As the tentacles of insolvency tethered and strangled me, I feared I would once again be reduced to punching time clocks at insufferable workplaces. Defeat settled in. I didn’t realize then that entrepreneurship was embedded in my DNA and that my education was just beginning.

That experience gave me the foundation for the next unexpected opportunity to learn. In the early 90s, I was invited to join a lending committee for the Community Futures Development Corporation in Prince George, British Columbia. The committee reviewed business loan applications and decided whether or not to finance entrepreneurs’ dreams. It was like a Shark Tank or Dragons’ Den, minus the flash and dazzle of multi-millionaire investors and media.

The fifteen years with the lending group were amazing. I learned so much from the applicants and the other committee members. I didn’t know it then, but the committee was my ringside view of the small business financing process, including the dark side—collecting when clients defaulted and dealing with all the ugliness that prevails when a business goes bad.

The vision for this book emerged after a particularly messy blood-fest when the lending committee wrote off several defaulted loans. I realized that all the same problems, which I call Business Killers, surfaced again and again in the wreckage of each catastrophe.

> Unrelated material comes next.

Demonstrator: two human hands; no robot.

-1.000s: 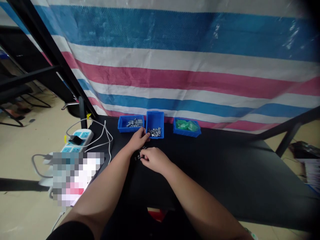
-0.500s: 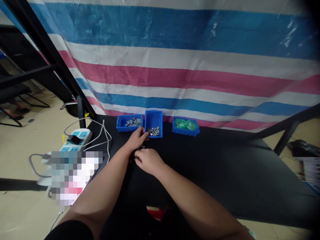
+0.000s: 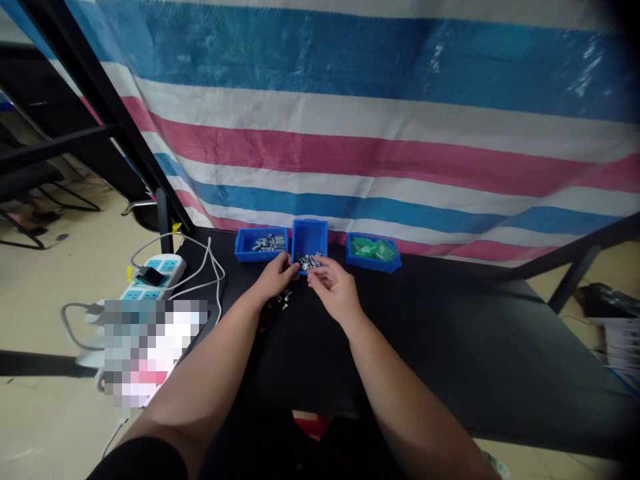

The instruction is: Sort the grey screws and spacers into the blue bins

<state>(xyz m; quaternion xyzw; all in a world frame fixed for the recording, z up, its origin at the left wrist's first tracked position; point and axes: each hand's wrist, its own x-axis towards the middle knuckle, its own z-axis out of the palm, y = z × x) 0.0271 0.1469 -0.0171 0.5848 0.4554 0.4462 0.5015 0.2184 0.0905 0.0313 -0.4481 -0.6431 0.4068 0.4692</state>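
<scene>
The middle blue bin [image 3: 310,233] stands on the black table with small silver screws [image 3: 307,262] heaped at its near end. My left hand [image 3: 275,277] is closed on its near left corner, thumb toward the front. At the near right edge, my right hand [image 3: 337,288] has its fingers over the screws, thumb and fingertips apart; nothing held shows between them. Several loose screws [image 3: 285,300] lie on the table in front of the bin, between my forearms. Left of it, another blue bin [image 3: 245,255] contains silver cylindrical metal parts [image 3: 270,244].
To the right stands a blue bin [image 3: 373,263] with green plastic bags [image 3: 373,249]. A power strip [image 3: 170,267] with white cables [image 3: 216,267] lies at the table's left edge, near a blurred-out bright device [image 3: 170,347]. A striped tarp [image 3: 375,160] hangs behind.
My right hand has moved from the loose screws on the table up and right to the middle bin, and its fingers have spread. Loose screws are uncovered. My left hand stays at the bin's corner.
</scene>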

Why, when each fledgling venture is fueled by the owner’s blazing desire to be successful, do so many fail? After sifting through hundreds of downed ventures, I finally got it: most business casualties are not caused by the stock market, oil prices, or world events; they’re triggered by the owners themselves. Consciously or unconsciously, people sabotage themselves with their thoughts, habits, and actions. The enemy is self-destruction and main saboteurs of businesses are those who own them.

Self-destruction can be found at work, in relationships, in college, or after making New Year’s resolutions. Self-sabotage and entrepreneurship are intertwined; engaged in a long-term relationship that determines whether or not you get what you want from life.

Business Killers will show you how to triumph over self-sabotage and succeed in business, even though so many things can go wrong. This book will teach you to make better decisions and form better habits, while offering ways to redirect and improve.

You don’t need to declare bankruptcy or start over to benefit from this book. Owners choke the vitality from their own struggling ventures day by day, choice by choice, one treacherous action at a time. Business Killers are not necessarily fatal. If you aren’t quite cutting it in your industry, or you’re barely paying your bills, or you’re not growing fast enough, then self-sabotage might be the problem.

This book contains forty Business Killers and practical innovations that will disarm or eradicate them. It takes surprisingly little to alter a venture’s trajectory, and the tools of change are within your control. Each killer in this book comes with suggestions (Actions and Journal Questions) to change your behavior and fortify your business.